Number of substrings with exactly k distinct characters

Binary Tree Problems books

Get FREE domain for 1st year and build your brand new site

In this OpenGenus article, we will be solving Find number of substrings with exactly k distinct characters problem. In this problem, we are given a string and our job is to count the total number of substrings of the given string that contains exactly k distinct characters. If no substring exists that contains exactly k distinct characters then return -1.

For example:

Input: xyz, k = 2
Output: 2
substrings are {"xy", "yz"}

Input: xyx, k = 2
Output: 3
substrings are {"xy", "yx", "xyx"}

Input: zz, k = 1
Output: 3
substrings are {"z", "z", "zz"}

We have explored three approaches:

  • Brute force approach O(N^3) time
  • Improved Brute force approach O(N^2) time
  • Efficient approach O(N) time

The efficient approach brings in ideas of Dynamic Programming and Sliding Window Approach.

Brute Force approach

The brute force method is to generate all the possible substrings and check if distinct characters in these substrings are equal to k. If it is equal to k then increment the count by 1.

It will take O(n * n) time to generate the substrings and O(n) to check if distinct characters in these substrings are equal to k. Therefore, the time complexity of this approach is O( n * n * n) that is O(N^3).

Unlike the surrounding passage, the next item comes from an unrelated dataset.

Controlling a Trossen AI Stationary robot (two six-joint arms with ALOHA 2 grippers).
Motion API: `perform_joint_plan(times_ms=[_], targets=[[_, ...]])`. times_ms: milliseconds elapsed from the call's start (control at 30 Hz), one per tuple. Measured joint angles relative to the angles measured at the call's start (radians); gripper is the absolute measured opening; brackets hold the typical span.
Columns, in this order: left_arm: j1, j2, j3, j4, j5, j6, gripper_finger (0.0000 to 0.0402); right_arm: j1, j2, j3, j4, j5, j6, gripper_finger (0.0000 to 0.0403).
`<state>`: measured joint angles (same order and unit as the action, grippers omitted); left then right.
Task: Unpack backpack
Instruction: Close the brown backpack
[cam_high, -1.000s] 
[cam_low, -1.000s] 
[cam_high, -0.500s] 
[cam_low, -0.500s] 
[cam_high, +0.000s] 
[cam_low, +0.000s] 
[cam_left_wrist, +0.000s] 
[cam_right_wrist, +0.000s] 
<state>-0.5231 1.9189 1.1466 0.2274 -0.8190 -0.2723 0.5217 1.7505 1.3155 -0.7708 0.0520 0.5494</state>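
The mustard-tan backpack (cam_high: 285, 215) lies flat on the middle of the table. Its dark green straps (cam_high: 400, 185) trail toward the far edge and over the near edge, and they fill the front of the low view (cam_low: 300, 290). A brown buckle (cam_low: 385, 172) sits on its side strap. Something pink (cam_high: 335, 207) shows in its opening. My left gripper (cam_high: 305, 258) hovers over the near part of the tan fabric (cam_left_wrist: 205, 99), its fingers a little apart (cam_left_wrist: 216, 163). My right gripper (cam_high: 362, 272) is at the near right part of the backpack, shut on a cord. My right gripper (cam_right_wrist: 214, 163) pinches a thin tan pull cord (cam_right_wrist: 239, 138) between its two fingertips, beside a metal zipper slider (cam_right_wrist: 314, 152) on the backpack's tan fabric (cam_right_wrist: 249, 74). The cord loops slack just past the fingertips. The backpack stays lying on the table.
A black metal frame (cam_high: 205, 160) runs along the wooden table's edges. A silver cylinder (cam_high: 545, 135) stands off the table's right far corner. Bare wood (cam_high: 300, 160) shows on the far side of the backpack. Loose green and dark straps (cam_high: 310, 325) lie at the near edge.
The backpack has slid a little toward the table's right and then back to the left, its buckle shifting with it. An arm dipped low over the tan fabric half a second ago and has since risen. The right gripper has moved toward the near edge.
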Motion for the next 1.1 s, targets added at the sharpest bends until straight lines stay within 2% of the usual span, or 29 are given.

Optimizing Brute Force approach

In this approach, we will use a hash table to optimize the above approach. We will maintain a hash table while generating substrings and check distinct characters in the substring with the help of a hash table.

Algorithm

The steps are:

Step 1: We will use two nested for loops to generate all the substrings
Step 2: The outer loop loops from i equal to 0 to string length minus 1.
Step 3: The inner loop loops from j equal to i to string length minus 1.
Step 4: We will create a count variable that initially has a value of 0.
Step 5: Inside the outer loop, we will create a distinct_character variable that initially has a value of 0.
Step 6: We will create a frequency array of size 26 and set all the elements to zero.
Step 7: Inside the inner loop, we will check whether the frequency of the string[j] - 'a' is zero.
Step 8: If frequency of string[j] - 'a' is zero then increment distinct_character by 1.
Step 9: Increment the frequency of string[j] - 'a' by 1.
Step 10: If distinct_character is equal to k then increment the count by 1.
Step 11: Else if distinct_character is greater than k then break out of the inner loop.
Step 12: If the count is greater than zero then return count.
Step 13: else return -1.

Time and Space complexity.

  • The time complexity is O(n * n) because we are using two nested loops to generate all the possible substrings.
  • The space complexity is O(1) because the space used by the program is not dependent on the string length.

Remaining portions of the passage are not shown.